(Records from a data collection)
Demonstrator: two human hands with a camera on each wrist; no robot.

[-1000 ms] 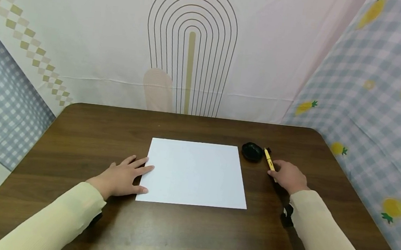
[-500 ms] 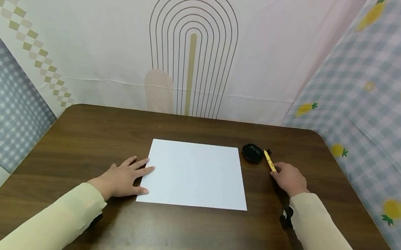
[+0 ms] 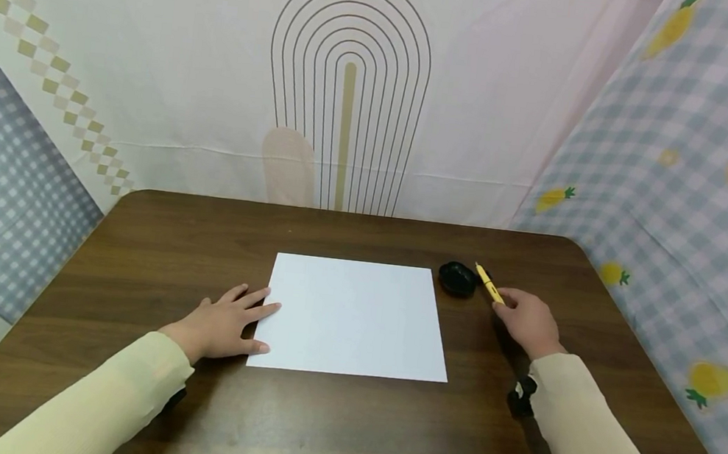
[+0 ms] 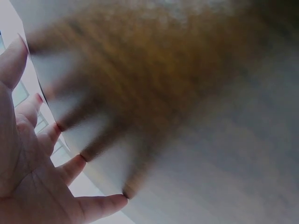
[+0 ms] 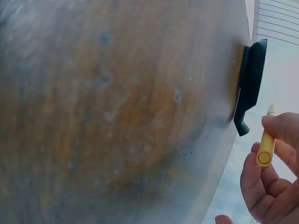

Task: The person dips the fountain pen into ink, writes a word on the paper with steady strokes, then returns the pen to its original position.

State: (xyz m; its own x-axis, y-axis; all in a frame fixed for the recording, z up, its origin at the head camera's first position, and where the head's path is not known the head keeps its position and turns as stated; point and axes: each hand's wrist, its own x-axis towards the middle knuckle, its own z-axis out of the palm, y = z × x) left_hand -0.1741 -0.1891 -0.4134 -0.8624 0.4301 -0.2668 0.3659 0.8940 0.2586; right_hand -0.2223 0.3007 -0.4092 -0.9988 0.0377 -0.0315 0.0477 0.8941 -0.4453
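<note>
A white sheet of paper lies flat in the middle of the dark wooden table. My left hand rests flat on the table with straight fingers touching the sheet's left edge; its spread fingers press the surface in the left wrist view. My right hand pinches a yellow pen right of the sheet, lifted slightly, its tip pointing up and left. The pen shows between my fingertips in the right wrist view. A black oval dish sits just left of the pen.
Patterned fabric walls close in the table at the back, left and right. The black dish stands near the table's far edge in the right wrist view. Bare wood lies in front of the sheet.
My right hand has picked the yellow pen up off the table and raised it a little beside the black dish. The left hand and the sheet have not moved.
</note>
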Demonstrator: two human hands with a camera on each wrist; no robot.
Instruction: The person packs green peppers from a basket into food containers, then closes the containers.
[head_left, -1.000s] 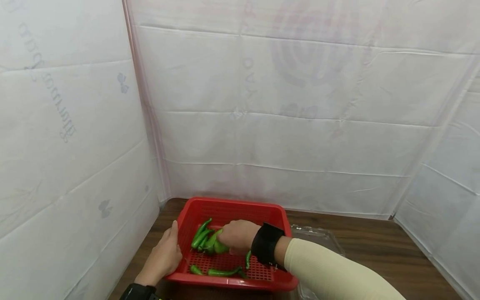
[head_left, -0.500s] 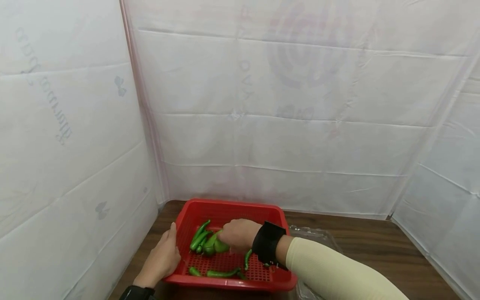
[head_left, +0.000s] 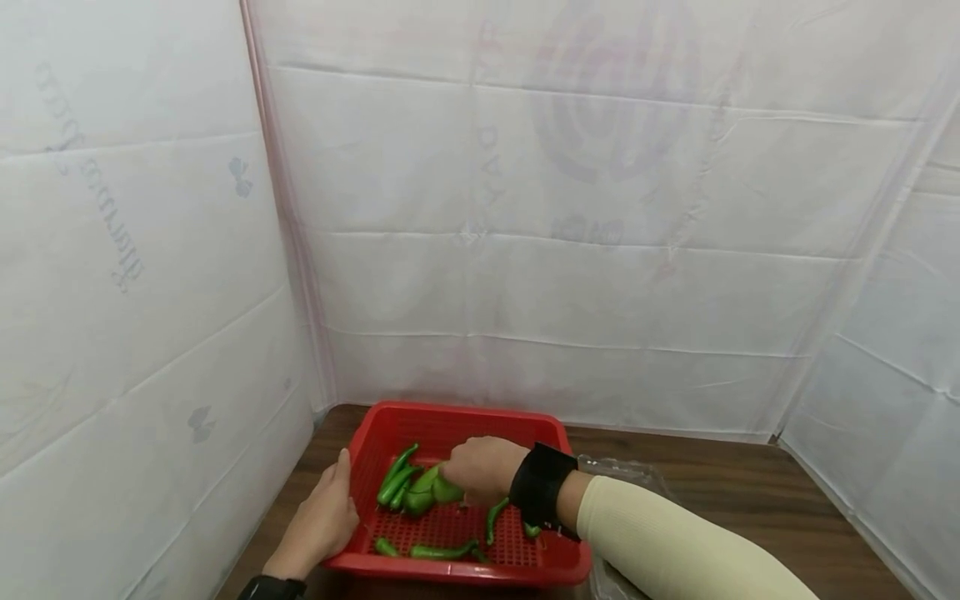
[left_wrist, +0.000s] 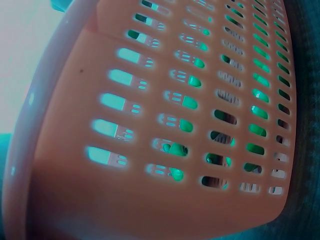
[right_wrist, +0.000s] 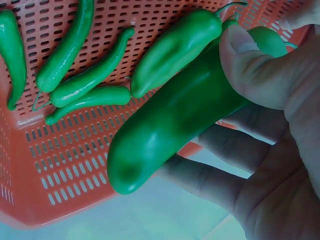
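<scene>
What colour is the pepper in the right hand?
Glossy green pepper, pinched by the right hand; clearest in the right wrist view.

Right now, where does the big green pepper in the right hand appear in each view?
Head: big green pepper lies mid-basket, at the right hand.
Left wrist: not identifiable; only green patches behind the slots.
Right wrist: centre, under the thumb.
Shared landmark: the red basket.

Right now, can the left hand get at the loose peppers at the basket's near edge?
Probably yes. The left hand rests open on the basket wall, the loose peppers lie just inside, and the right hand holds another pepper farther back.
</scene>
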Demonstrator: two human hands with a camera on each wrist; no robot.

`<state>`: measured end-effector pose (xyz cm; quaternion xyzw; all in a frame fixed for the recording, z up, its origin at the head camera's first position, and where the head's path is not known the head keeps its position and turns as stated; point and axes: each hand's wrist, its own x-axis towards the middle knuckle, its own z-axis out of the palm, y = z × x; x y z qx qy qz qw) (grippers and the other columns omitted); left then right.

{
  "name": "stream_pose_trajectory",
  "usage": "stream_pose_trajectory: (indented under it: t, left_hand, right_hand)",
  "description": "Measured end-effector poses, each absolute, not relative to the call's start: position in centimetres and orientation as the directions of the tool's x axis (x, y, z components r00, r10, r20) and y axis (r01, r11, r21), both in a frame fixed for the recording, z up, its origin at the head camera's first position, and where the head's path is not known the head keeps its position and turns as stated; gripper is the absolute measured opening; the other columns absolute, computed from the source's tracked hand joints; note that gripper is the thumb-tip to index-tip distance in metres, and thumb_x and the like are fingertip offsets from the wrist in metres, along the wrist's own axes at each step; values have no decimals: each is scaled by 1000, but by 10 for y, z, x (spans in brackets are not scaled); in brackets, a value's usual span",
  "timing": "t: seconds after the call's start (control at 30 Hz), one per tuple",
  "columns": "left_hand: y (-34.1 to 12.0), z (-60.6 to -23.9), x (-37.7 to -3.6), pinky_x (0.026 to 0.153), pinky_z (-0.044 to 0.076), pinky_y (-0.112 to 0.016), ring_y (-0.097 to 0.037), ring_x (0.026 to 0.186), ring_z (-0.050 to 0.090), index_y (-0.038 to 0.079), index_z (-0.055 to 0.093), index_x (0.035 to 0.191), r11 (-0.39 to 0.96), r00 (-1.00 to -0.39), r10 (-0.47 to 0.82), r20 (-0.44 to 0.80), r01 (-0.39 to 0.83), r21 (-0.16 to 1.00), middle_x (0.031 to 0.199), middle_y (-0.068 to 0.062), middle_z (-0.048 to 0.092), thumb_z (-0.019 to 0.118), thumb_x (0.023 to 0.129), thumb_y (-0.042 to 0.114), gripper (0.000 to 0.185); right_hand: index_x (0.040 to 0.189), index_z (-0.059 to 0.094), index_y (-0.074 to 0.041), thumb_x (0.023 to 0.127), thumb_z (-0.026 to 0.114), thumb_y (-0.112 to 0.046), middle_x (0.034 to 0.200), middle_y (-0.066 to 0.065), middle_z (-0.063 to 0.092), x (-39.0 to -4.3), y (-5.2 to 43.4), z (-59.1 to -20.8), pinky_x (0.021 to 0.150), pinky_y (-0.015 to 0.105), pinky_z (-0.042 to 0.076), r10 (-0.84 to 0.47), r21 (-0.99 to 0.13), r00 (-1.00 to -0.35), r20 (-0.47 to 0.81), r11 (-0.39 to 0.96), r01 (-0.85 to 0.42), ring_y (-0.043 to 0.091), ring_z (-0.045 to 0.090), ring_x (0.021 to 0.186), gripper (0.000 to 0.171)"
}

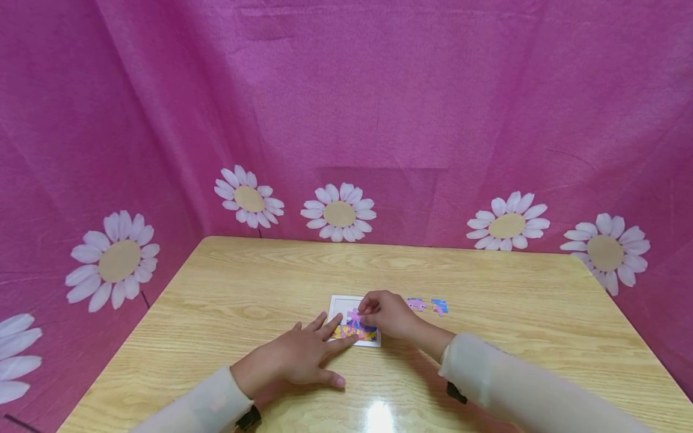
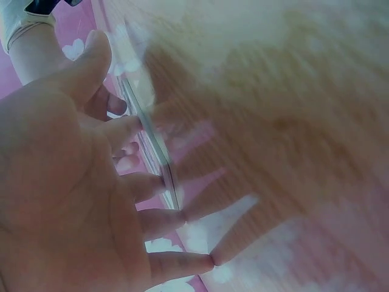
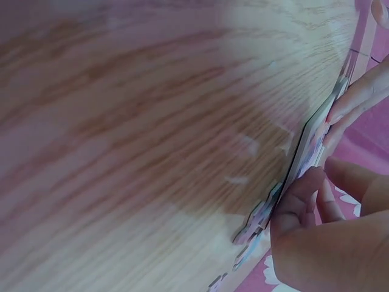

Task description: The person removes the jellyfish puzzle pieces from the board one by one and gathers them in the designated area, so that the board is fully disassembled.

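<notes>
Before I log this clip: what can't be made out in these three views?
- Puzzle tray, head view: its picture is too small, partly covered by the right hand and left hand.
- Two loose pieces, head view: too small to read the design.
- Left wrist view: table blurred; tray seen only edge-on.
- Right wrist view: tray face hidden, edge-on; wood blurred.

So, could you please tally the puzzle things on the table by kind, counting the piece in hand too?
Puzzle tray: 1
Loose pieces lying right of the tray: 2
Piece pinched in the right hand's fingers: 1
Total: 4
</notes>
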<state>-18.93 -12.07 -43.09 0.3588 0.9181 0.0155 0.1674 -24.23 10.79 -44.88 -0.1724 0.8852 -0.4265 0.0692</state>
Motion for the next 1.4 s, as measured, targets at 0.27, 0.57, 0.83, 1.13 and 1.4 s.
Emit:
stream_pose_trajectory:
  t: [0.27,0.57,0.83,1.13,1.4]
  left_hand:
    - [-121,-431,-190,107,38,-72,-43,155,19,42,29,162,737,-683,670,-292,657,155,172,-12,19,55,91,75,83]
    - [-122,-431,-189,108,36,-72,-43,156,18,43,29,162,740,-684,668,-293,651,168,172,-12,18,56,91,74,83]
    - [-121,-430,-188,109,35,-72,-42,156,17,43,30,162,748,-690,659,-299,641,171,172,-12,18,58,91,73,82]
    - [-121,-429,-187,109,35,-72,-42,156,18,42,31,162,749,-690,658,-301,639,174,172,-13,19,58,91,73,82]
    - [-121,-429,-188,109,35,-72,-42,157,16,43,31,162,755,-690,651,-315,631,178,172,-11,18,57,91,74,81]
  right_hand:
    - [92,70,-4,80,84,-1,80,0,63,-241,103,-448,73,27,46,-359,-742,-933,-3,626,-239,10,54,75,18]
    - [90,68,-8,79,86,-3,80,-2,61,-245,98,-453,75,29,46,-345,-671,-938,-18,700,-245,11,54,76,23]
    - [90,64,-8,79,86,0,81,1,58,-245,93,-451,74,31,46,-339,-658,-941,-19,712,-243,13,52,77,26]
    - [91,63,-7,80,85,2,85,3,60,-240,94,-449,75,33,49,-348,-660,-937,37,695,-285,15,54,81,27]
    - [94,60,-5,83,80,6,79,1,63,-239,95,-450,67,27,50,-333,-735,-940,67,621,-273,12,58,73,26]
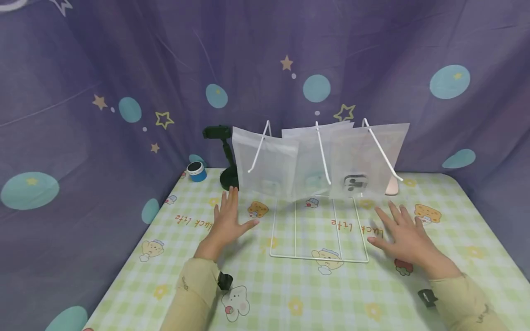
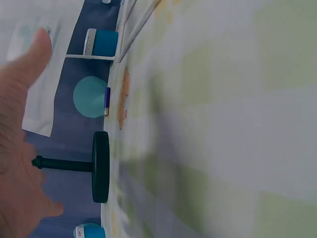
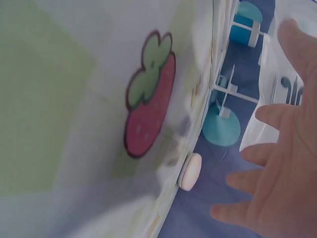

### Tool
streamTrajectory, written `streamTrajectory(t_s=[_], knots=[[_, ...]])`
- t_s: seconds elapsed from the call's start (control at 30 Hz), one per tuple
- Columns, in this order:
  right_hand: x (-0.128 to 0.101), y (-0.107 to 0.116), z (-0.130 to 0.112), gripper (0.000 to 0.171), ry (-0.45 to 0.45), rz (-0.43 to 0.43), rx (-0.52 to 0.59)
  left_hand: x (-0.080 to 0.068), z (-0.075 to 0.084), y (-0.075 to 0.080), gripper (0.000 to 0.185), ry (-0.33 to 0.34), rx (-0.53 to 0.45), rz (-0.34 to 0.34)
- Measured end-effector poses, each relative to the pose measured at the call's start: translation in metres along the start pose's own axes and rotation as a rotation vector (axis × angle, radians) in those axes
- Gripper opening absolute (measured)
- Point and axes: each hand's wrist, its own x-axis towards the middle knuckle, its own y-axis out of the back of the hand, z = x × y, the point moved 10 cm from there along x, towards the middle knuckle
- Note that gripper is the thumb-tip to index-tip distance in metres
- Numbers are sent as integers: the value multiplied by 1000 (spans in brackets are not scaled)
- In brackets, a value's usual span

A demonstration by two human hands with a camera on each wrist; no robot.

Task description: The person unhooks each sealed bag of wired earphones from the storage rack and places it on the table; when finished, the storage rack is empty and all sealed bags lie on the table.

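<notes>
The three bags [image 1: 319, 161] hanging on the rack [image 1: 319, 230] look like frosted, translucent plastic, matt and slightly crinkled, while the rack itself is thin white-coated wire (smooth, faintly glossy). The desk [image 1: 290, 294] wears a soft printed cloth, and the backdrop [image 1: 124, 69] behind is matt, wrinkled fabric.

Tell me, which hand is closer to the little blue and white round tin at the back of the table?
Left. The left hand hovers just right of and in front of the blue and white round tin; the right hand is far across, beyond the white wire rack.
</notes>
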Motion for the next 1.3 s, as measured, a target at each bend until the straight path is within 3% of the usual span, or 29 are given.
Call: streamTrajectory(t_s=[0.2,0.43,0.73,0.83,0.97,1.13,1.3], knots=[[0,-17,-16,98,66,-112,78,23,-6,13,109,66,-181,78],[0,-32,-29,106,122,-194,172,43,-21,18,94,205,-539,118],[3,-36,-36,112,139,-214,174,60,-22,19,73,158,-887,126],[4,-38,-37,112,144,-221,165,62,-21,17,74,176,-924,124],[4,-40,-36,112,148,-230,157,61,-18,16,74,196,-887,140],[5,-41,-34,113,152,-229,145,60,-11,17,62,160,-901,161],[6,-42,-33,113,151,-236,140,55,-8,12,46,183,-867,143]])
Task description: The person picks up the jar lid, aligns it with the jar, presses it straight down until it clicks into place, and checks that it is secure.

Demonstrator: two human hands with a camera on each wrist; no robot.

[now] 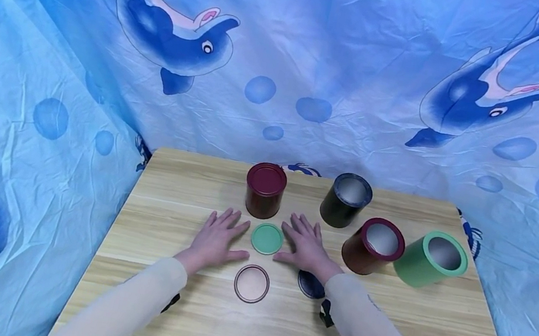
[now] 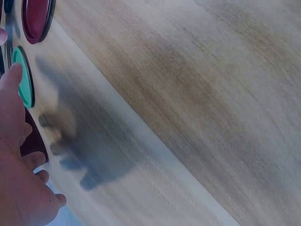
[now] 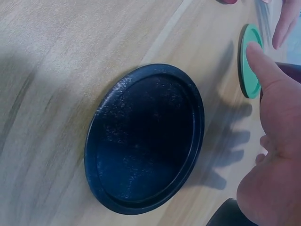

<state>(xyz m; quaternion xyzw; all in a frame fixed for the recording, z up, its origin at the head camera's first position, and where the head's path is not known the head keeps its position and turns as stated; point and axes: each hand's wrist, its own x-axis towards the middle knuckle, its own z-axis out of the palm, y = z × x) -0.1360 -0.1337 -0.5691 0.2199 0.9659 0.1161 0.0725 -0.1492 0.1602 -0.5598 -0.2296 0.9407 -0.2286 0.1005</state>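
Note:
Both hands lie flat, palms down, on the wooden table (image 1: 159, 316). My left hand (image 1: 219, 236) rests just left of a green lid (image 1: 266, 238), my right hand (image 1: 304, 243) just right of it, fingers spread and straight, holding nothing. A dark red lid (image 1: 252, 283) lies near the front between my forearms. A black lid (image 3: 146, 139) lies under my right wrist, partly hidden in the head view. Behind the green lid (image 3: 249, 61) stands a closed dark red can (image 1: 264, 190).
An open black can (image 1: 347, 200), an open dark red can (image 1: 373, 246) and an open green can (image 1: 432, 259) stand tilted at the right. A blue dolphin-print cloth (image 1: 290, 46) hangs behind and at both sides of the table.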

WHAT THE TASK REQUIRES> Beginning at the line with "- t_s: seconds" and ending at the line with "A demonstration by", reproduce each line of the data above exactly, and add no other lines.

SOLUTION TO THIS EXERCISE>
- t_s: seconds elapsed from the call's start (control at 30 Hz), one per tuple
- Columns, in this order:
  right_hand: x (-0.128 to 0.101), y (-0.107 to 0.116), z (-0.130 to 0.112), gripper (0.000 to 0.171), ry (-0.45 to 0.45), rz (-0.43 to 0.43), rx (-0.52 to 0.59)
  left_hand: x (-0.080 to 0.068), z (-0.075 to 0.084), y (-0.075 to 0.080), gripper (0.000 to 0.185), ry (-0.33 to 0.34), rx (-0.53 to 0.45), rz (-0.34 to 0.34)
- Measured end-effector poses, each relative to the pose measured at the call's start: translation in metres along the start pose's own axes and rotation as a rotation vector (axis × angle, radians) in those axes
- Gripper opening absolute (measured)
- Point and axes: each hand's wrist, its own x-axis towards the middle knuckle, its own y-axis out of the back of the hand, z = x × y, the point moved 10 cm from there along x, towards the middle knuckle
- Note that gripper is the thumb-tip to index-tip distance in metres
- Numbers are sent as integers: the value multiplied by 1000 (spans in brackets are not scaled)
- In brackets, a value's usual span

A demonstration by two human hands with a camera on each wrist; no robot.

This exercise is now finished.